Ambition drew Americans to Paris, McCullough says

6/19/2011
BY CRAIG SELIGMAN
BLOOMBERG NEWS

The Greater Journey is a boring title for a riveting, sometimes thrilling book. Subtitled Americans in Paris, it begins with stories of aspiring artists and physicians who traveled to the French capital in the 1830s to advance their careers.

But after several chapters the author, the celebrated historian David McCullough, turns it into something else: a history of 19th-century Paris seen through American eyes. The narrowing of focus sharpens this diffuse material in Journey.

The cast is big, and many of the once-famous names aren't so famous anymore, such as George Healy, the sea captain's son who became one of the leading portrait painters of the 19th century, and George Catlin, the painter and showman who charmed King Louis-Philippe with his company of Iowa Indians.

"I have been in many of the wigwams of Indians of America when I was a young man," the king said, "and they treated me everywhere kindly, and I love them for it."

Among their better-remembered contemporaries was Samuel Morse, though Morse is no longer all that renowned as the ambitious painter who in a single canvas, Gallery of the Louvre, surveyed 38 of the museum's masterpieces. The finished work didn't bring Morse the glory -- or the money -- he dreamed of. He renounced painting and put all his energy into promoting the invention he'd been working on: the telegraph.

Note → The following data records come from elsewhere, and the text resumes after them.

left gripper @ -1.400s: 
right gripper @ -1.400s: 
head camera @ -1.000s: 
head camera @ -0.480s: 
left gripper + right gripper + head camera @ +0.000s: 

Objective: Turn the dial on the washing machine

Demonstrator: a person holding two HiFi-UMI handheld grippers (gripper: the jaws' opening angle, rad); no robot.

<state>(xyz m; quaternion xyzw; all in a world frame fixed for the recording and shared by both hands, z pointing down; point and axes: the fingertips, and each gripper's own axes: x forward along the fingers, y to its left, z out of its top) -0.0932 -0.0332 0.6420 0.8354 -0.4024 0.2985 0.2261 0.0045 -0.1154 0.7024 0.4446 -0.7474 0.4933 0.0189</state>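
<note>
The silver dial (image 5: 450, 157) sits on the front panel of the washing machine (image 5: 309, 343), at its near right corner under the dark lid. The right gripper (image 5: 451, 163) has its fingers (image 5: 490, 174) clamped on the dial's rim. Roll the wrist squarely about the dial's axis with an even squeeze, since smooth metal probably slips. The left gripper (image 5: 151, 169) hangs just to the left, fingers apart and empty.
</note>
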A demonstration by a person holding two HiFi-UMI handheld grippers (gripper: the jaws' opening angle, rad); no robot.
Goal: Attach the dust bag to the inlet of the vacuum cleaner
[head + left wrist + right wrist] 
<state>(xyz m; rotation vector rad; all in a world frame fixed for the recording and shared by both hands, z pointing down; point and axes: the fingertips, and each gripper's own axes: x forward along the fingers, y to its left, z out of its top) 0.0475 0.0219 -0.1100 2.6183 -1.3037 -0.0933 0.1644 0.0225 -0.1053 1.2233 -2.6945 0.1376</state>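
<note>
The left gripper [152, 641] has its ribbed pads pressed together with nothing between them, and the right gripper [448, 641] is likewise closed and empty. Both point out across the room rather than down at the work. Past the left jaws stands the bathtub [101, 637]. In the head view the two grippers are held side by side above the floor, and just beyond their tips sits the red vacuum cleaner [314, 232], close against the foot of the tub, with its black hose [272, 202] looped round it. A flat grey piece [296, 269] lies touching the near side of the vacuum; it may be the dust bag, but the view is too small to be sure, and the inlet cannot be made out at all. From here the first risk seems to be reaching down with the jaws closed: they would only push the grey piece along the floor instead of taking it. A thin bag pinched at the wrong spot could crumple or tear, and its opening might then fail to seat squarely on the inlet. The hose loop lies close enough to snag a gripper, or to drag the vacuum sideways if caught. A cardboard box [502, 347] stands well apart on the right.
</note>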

The most fascinating of McCullough's early chapters describes the young Americans who went to France to pursue a medical education, which was still primitive in the United States. Study in Paris had two great advantages. First, you could examine female patients; in America, "most women would have preferred to die than have a physician -- a man -- examine their bodies."

Second, there were plenty of cheap cadavers to dissect, a practice frowned on in the States. McCullough provides a spectacularly disgusting description of the Amphitheatre d'Anatomie, where -- amid the stench of death and the fumes of cigar smoke -- 600 students could simultaneously carve up corpses.

The hero of the middle part of the book is Elihu Washburne, the American ambassador during the disastrous (for France) Franco-Prussian War and its culmination, the 1870-71 siege of Paris.

For months Parisian resolve held firm as the city starved: "The price of a cat on the market was four times that of a dog ... It was also generally agreed that the flavor of a brewery rat surpassed that of the sewer rat, due to its diet."

Washburne was one of the few ambassadors who refused to quit the city during the siege and the horrific insurrection that followed it, the Paris Commune, a period of madness and carnage that outdid even the Terror of the French Revolution -- "the Seine literally ran red with blood."

In the last part McCullough returns to a new generation of the artists he clearly loves writing about. He finishes his narrative with the century's end. But while a book of this grandeur calls for a grand summation, instead he supplies a curiously brief epilogue sketching the later years of three American artists (Augustus Saint-Gaudens, John Singer Sargent, and Mary Cassatt) who practiced in Paris.

The journey McCullough refers to in his title meant something, and I would have liked to hear him articulate it. His reticence is no doubt a facet of his tact. Though this is a long book, McCullough apparently considers it a matter of honor not to rattle on. Like all great entertainers, he leaves his audience wanting more.